As an amateur poor room guitarist, I'm always searching for some ideas about how to get a nice guitar sound without having such big, expensive amps, cabinets, and other sound equipments. So, I'm ended up here like some (or many) of you. I see some electronic and software solutions out there to eliminate high frequencies and get much responsive sound like famous cabinets.
Software speaker simulators, as far as I know, is the best option for recording. They really sound detailed. But, some guys don't like the sound of digital processing or it's not practical and use electronic simulators which are not so detailed like software one and they mostly and simply behave as a low pass filter. Of course, Palmer simulators and other such expensive products are out of our subject.

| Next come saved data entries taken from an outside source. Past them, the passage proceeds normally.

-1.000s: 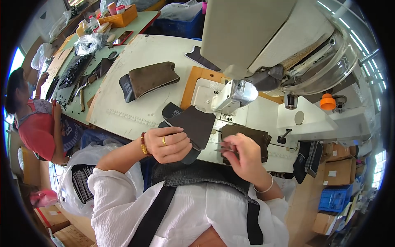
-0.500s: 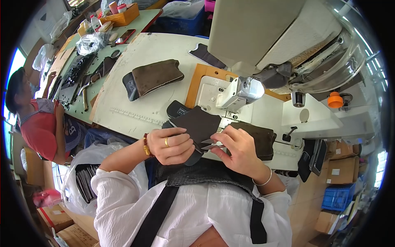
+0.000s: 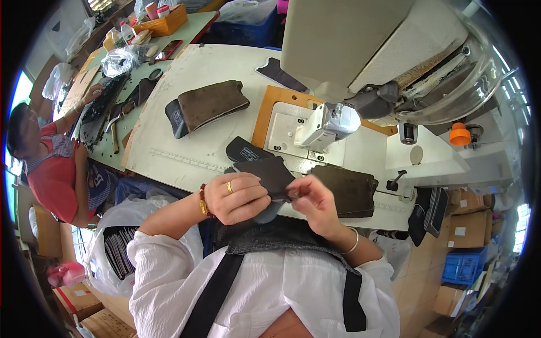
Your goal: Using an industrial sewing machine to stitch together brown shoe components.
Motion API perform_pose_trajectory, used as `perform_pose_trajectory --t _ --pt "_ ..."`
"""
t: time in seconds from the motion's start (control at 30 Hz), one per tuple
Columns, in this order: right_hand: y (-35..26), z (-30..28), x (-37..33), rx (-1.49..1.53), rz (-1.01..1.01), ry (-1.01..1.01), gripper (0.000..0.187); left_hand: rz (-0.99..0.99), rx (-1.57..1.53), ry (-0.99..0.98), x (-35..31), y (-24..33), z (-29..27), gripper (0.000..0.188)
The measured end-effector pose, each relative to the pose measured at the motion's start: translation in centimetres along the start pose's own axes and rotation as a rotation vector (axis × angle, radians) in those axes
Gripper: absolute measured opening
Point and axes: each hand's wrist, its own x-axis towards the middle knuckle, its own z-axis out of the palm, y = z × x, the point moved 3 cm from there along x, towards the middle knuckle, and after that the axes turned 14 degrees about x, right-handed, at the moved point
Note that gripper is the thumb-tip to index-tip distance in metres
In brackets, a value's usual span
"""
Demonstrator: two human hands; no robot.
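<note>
Fingers of left hand (image 3: 239, 197) clamped on dark leather piece (image 3: 271, 176), right hand (image 3: 315, 204) pinching its edge, just before white sewing machine (image 3: 329, 121) on table (image 3: 214, 62)

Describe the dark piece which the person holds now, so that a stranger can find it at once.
Start at the big sewing machine on the white table and come down toward the table's near edge. There the left hand and the right hand grip one dark brown piece. Unlike the stacked pieces lying farther back on the table, it is lifted off the table.
</note>
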Motion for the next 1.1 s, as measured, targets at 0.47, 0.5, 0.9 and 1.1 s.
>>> perform_pose_trajectory --t 0.47,0.5,0.9,1.1 --pt "-3.6 -3.0 -1.3 -0.453 0.265 0.092 0.011 0.072 0.122 0.045 0.1 -0.3 0.1 0.01" --pt "-3.5 -2.9 -1.4 -0.464 0.253 0.075 0.012 0.071 0.123 0.046 0.1 -0.3 0.1 0.01" --pt "-3.3 -0.2 -0.2 -0.625 0.039 -0.006 0.026 0.076 0.11 0.009 0.6 -0.1 0.3 0.012" --pt "-3.6 -0.8 -0.5 -0.615 0.047 0.038 0.017 0.014 0.074 -0.053 0.7 -1.5 -0.6 0.014"
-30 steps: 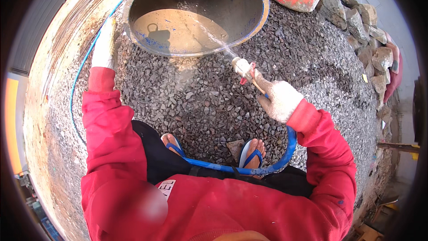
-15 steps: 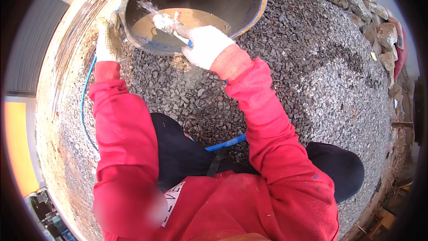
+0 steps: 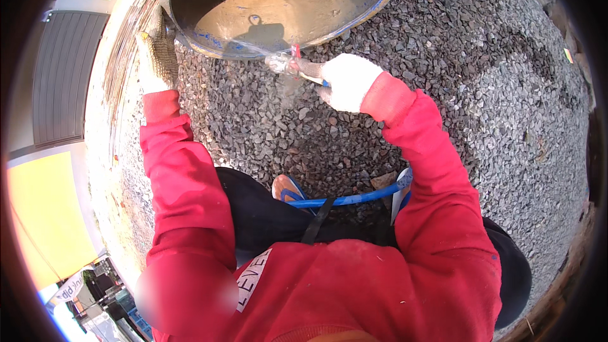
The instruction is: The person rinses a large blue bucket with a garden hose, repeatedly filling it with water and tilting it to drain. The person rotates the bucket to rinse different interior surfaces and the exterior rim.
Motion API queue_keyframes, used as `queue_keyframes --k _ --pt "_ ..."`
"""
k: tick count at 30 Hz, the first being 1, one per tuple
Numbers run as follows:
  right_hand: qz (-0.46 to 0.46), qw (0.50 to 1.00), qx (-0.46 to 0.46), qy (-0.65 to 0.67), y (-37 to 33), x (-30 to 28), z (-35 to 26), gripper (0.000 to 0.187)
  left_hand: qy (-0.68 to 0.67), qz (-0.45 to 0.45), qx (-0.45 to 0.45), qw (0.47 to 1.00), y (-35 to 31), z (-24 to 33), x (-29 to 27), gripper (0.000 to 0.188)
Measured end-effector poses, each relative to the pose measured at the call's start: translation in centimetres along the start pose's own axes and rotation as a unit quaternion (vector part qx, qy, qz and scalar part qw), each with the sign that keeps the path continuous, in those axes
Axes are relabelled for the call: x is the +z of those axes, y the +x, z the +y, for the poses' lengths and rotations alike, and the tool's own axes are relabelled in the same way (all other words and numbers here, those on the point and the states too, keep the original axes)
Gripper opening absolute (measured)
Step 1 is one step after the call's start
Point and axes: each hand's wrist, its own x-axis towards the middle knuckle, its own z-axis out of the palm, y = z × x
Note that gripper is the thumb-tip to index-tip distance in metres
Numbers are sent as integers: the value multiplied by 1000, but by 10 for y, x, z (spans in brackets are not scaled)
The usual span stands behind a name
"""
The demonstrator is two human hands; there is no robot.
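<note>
A large round drum [image 3: 354,33] with a worn blue-edged rim lies tipped toward me, its mouth dark inside and its lower wall sunlit and muddy. My left hand [image 3: 157,57], in a knitted glove, grips the drum's edge at the left, its fingertips partly hidden. In my right hand [image 3: 349,82], gloved in white, is a hose nozzle [image 3: 282,63] with a red lever. Water sprays left from it, near the front of the rim. My right fingers are closed around its handle, which has a blue part.
Grey crushed stone [image 3: 304,123] covers the ground around the drum. A blue hose [image 3: 354,200] crosses in front of my knees, beside a sandalled foot [image 3: 288,188]. Thin rods [image 3: 123,57] lie at the far left. Rocks [image 3: 573,44] line the right edge.
My right hand has drawn the nozzle back out of the drum's mouth, toward me and rightward. My left hand stays at the drum's edge. The view has shifted.
</note>
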Motion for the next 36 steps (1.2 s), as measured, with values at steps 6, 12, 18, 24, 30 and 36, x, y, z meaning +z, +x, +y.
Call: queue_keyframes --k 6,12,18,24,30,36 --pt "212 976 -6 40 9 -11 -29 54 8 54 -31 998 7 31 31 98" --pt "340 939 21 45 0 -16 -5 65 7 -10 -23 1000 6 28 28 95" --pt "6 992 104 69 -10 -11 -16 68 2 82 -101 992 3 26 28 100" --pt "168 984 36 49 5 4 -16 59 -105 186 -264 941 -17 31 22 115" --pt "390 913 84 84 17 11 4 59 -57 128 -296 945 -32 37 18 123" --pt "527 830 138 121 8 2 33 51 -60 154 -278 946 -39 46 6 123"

As you know, the speaker cabinets can be configured to get some filter behaviors. They can boost or eliminate certain frequencies. Also, the speakers which produced special for guitar sound are naturally mechanical filters and have more characteristic response unlike hi-fi speakers.
The goal which I'm trying to reach is a cabinet simulator that is simple, inexpensive, organic (i mean not digital) and really sounds like a speaker. Using an electronic simulator through a small amplifier and a speaker then miking it up to get speaker dynamics is the simplest solution. But, I'm on something else .
Obviously , the main problem of the small speakers is high frequency part. So, most of the solutions are aiming that for now.
The first thing I experienced is a 5 cm. speaker attached directly to a 15cm. PVC pipe. This construction boosts low frequencies as you can see in a regular sub woofer design. But there is no box behind of the speaker. To eliminate high frequencies, I used some sponge in front of the speaker . A Samson Q8 microphone was used to capture its sound and applied some post filters. The mike was in the pipe, that is the most important part of this experiment. And the drive sound belongs to POD 2.0. Much sponge might have helped to eliminate the fizzy sound or some notch filters could do the trick. Actually, the original record by Inflames has some fizz in it too
Here the sound sample:
Let me tell you something just here, If I use the same settings on POD with POD's own cabinet simulator I don't get that distorted sound. It's much clear sound. You need speaker distortion for the best way to get a good guitar sound, it's not important if the speaker is small or not.
After that I tried two 16 cm. car speakers attached to a wooden cabinet. The cabinet has a hole on the left side and I miked up the cabinet through that hole. Boss GE-7 and a modified Digitech Death Metal pedal were used. Microphone was a cheap computer microphone . This sounds huge in my opinion.
Ok, second option is not good enough for recording at night, its a bit loud. But the first one is completely silent and I recorded the sample at 2 am.
By the way, I want to share some other tricks which I noted. Using wool in a cabinet reduces the "box" sound and make it dark. This is a good trick for small cabinets. Also Whatever you use in front of the speakers changes the characteristics of the sound. For example, they use clothes to protect the speakers and for a good appearance. In fact, it effects the clarity of the sound. And I want to test isobaric construction sometime. This is another trick to eliminate high frequencies.
In the second part I will introduce you a final design. It will be a recording box with mechanical filters, just ready to plug and play. It's not done physically, I just want to share what is in my mind and discuss to improve it.
Thanks for reading, sorry for my crappy English and guitar play , please share your thoughts.